The choice of a risky portfolio, the relative weights of the various risky assets within
it, would be independent of the decision how much to put into risky assets relative to the
safe asset, money. This "separation theorem" was the key to the capital asset
pricing model developed by Lintner and Sharpe, beloved by finance teachers and students,
and exploited by the investment managers and counselors who compute and report the
"betas" of various securities.
The debate about fiscal and monetary policy, as related to the interest-sensitivity of
demand for money, went on for a long time, too much of it a duel between Milton Friedman
and me. In a Vermont ski line a young attendant checking season passes read mine and said
in a French-Canadian accent, "Tobeen, James Tobeen, not ze economiste! Not ze enemy
of Professeur Friedman!" He was an economics student in Quebec; it made his day. He
let me pass to the lift. This debate, I would say, ended for practical purposes when
Friedman shifted ground, saying that no important issue of monetary policy or theory
depended on interest-sensitivity of money demand. The ground he shifted to was the basic
issue between Keynes and the classics, the contention that the economy is always in a
supply-constrained equilibrium where neither monetary nor fiscal policy can enhance real
output.
Second, I proposed to put money into the theory of long-run growth. In the 1950s one
phase of the synthesis of Keynesian and neoclassical economics was the development of a
growth theory along neoclassical lines. Some, not all, Keynesians were ready to agree that
in the long run employment is full, saving limits investment, and "supply creates its
own demand." The short run was the Keynesian domain, where labor and capital may be
underemployed, investment governs saving, and demand induces its own supply. Roy Harrod
had started modern growth theory in 1939, followed by Evsey Domar in the 1940s and Trevor
Swan, Robert Solow, Edmund Phelps, and many others in the 1950s and 1960s.
I was involved too. My 1955 piece, "A Dynamic Aggregative Model," may be my
favorite; it was the most fun to write. It differed from the other growth literature by
explicitly introducing monetary government debt as a store of value, a vehicle of saving
alternative to real capital, and by generating a business cycle that interrupted the
growth process. In three subsequent papers (1965, 1968, and 1985) I showed that the stock
of capital in a growing economy is positively related to the rates of monetary growth and
inflation.
Third, in a long series of papers I developed, together with William Brainard and other
colleagues at Yale, a general model of asset markets and integrated it into a full
macroeconomic model.

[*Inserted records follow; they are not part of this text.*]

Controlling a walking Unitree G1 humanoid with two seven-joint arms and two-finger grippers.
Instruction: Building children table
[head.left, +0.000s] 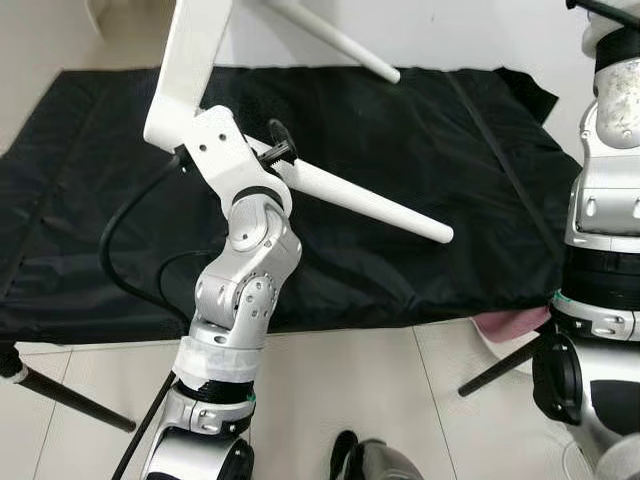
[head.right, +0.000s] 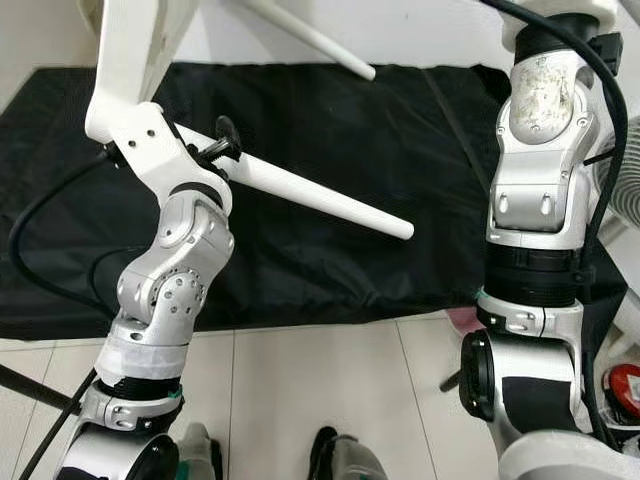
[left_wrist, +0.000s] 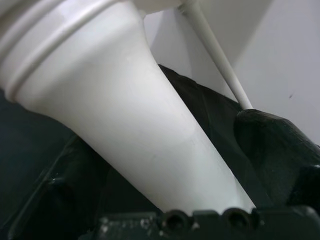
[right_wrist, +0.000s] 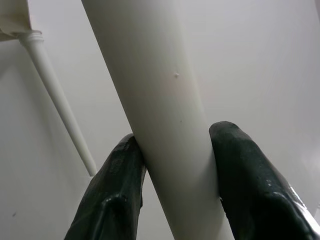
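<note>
Right hand (right_wrist: 175, 165) is pinching one white table leg (right_wrist: 155, 100) between both fingers (right_wrist: 112, 190). Left hand (head.left: 283, 150) is closing on another leg (head.left: 360, 200), held over the black mat (head.left: 420, 120); finger gap there is hard to make out, though the leg is sitting between the fingers. Table is being held raised and tilted. Best keeping both grips firm, turning slowly. Tabletop (head.left: 190, 50) is mostly cut off, joints hidden.

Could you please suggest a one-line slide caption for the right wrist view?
Right gripper clamps a white table leg between its two black fingers.
</note>
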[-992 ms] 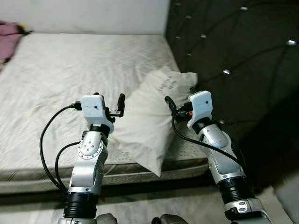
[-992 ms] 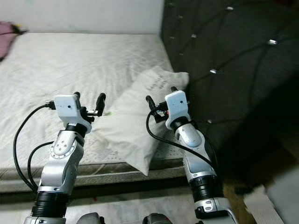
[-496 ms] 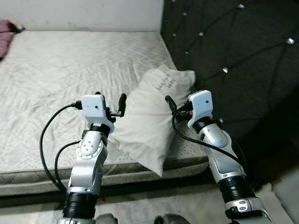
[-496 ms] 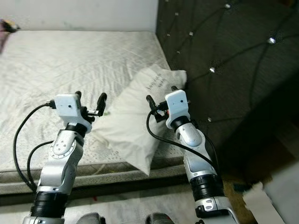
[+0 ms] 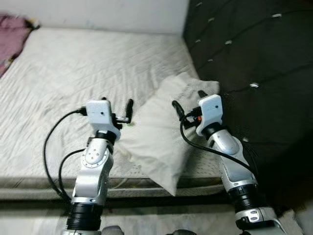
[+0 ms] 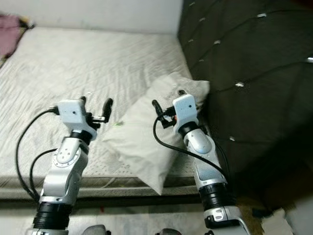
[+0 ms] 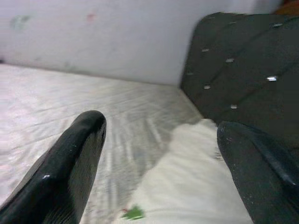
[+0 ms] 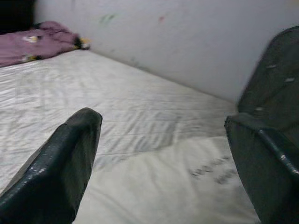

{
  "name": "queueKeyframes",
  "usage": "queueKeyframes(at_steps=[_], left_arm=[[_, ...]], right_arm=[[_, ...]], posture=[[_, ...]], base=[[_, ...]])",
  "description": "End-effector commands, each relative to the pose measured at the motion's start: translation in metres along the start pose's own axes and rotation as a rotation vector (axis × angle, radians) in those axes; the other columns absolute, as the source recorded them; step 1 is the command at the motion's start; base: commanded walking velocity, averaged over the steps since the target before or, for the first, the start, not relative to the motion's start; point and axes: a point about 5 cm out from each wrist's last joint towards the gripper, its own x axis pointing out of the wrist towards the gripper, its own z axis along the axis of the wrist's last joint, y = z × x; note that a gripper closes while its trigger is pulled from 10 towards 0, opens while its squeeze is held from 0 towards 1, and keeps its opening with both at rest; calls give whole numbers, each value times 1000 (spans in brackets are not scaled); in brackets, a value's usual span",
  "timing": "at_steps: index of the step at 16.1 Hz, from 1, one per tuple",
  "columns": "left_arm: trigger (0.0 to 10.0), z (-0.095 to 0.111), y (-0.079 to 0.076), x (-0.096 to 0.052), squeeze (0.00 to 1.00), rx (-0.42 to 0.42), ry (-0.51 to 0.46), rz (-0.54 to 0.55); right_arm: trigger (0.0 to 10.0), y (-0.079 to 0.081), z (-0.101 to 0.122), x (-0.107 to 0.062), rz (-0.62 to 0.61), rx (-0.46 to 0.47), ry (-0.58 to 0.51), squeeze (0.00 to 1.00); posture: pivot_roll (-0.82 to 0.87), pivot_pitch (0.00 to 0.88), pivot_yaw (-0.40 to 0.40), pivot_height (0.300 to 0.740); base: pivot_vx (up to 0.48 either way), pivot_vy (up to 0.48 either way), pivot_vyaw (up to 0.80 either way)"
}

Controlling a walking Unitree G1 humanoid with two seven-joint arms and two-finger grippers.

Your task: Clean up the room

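Pincers (image 5: 116, 108) (image 5: 188, 100) flank diagonal pillow (image 5: 156, 132).

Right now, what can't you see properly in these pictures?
- Pillow print: too small to read in the eye views, blurred in the right wrist view.
- Purple cloth: cut off by the left edge of the eye views.
- Pillow's near corner hangs over the mattress edge; what lies under it is hidden.
- Small green speck by the pillow: too blurred to name in the left wrist view.
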Motion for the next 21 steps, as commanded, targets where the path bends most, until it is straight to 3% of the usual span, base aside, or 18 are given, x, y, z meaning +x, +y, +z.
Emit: queueKeyframes(at_steps=[1,8,16,21], left_arm=[[10000,-1,0,-4,0,4,7,4],[10000,-2,-1,-18,0,-9,32,36],[10000,1,20,-29,0,18,62,132],[10000,2,23,-32,0,21,73,152]], right_arm=[[10000,0,0,-3,5,5,1,0],[10000,2,-7,-18,23,23,41,0],[10000,9,-10,-30,61,55,75,0],[10000,12,-9,-31,80,70,86,0]], posture=[[17,0,-45,740],[26,0,-52,740],[42,65,-55,735],[44,74,-58,690]], base=[[0,0,0],[0,0,0],[0,0,0],[0,0,0]])
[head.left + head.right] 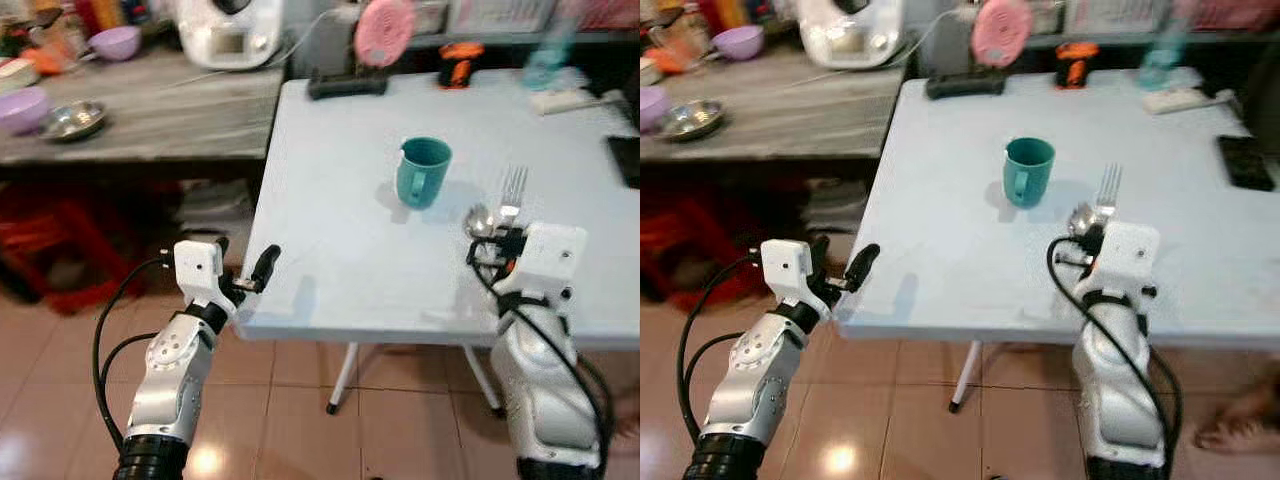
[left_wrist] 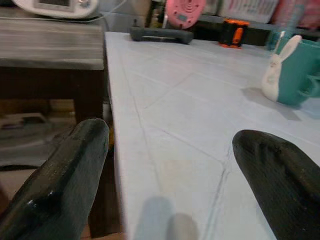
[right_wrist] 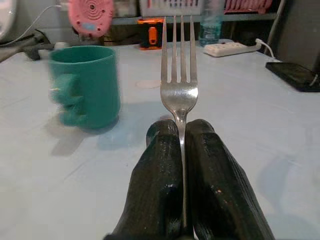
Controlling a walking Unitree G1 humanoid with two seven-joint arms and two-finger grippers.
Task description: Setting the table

In a sense we generalized Hickss famous IS/LM formalization of
Keynes by allowing for a richer menu of assets. As I already indicated, I had been
uncomfortable with that unique "the interest rate" in Keynes and with the
simple dichotomy of money versus everything else, usually described as money versus bonds.
I thought nominal assets versus real capital was at least as important a way of splitting
wealth, if it must be split in only two parts, and this is what I did in the growth models
cited above.
Portfolio theory suggested that assets should be regarded as imperfect substitutes for
each other, with their differences in expected yields reflecting their marginal risks. Our
approach also suggested that there is no sharp dividing line between assets that are money
and those that are not. The "Yale approach" to monetary and financial theory has
been widely used in empirical flow-of-funds studies and in modeling international capital
movements.
Our approach also explicitly recognizes the stock-flow dynamics of saving, investment,
and asset accumulation, as in my 198 1 Nobel lecture. These dynamics were explicitly
ignored in Keynes, who defined the short run as a period in which the change in the stock
of capital due to the flow of new investment is insignificant. Stock-flow dynamics are
also ignored in IS/LM models. But flows do add to stocks. Investment builds the capital
stock, government deficits enlarge the stocks of government bonds and possibly of money,
trade surpluses increase the net assets of the nation vis-à-vis the rest of the world,
and so on. Without these effects, macro stories about policies and other events are
incomplete.
The bottom line of monetary policy is its effect on capital investment, in business
plant and equipment, residences, inventories, and consumer durable goods. The effect is
not well represented by the market interest rates usually cited, or by quantities of money
or credit. Our approach to monetary economics and macroeconomics led us naturally to a
different measure, closer to investment decisions. This has become known as
"Tobins q." It is the ratio of the market valuations of capital
assets to their replacement costs, for example, the prices of existing houses relative to
the costs of building comparable new ones. For corporate businesses, the market valuations
are made in the securities markets. It is common sense that the incentive to make new
capital investments is high when the securities giving tide to their future earnings can
be sold for more than the investments cost, i.e., when q exceeds one. We see the
reverse in takeovers of companies whose qs are less than one; it is cheaper to buy
their productive assets by acquiring their shares than to construct comparable facilities
from scratch. That is why in our models q is the link from the central bank and the
financial markets to the real economy.
Policy and Public Service
As must be clear from my narrative, I have always been intensely interested in economic
policy. Much of my theoretical and empirical research has been devoted to analyzing and
discerning the effects of monetary and fiscal policies. In the 1 950s I began writing
occasional articles on current economic issues for general readership, some of them in The
New Republic, The Yale Review, Challenge, the New York Times.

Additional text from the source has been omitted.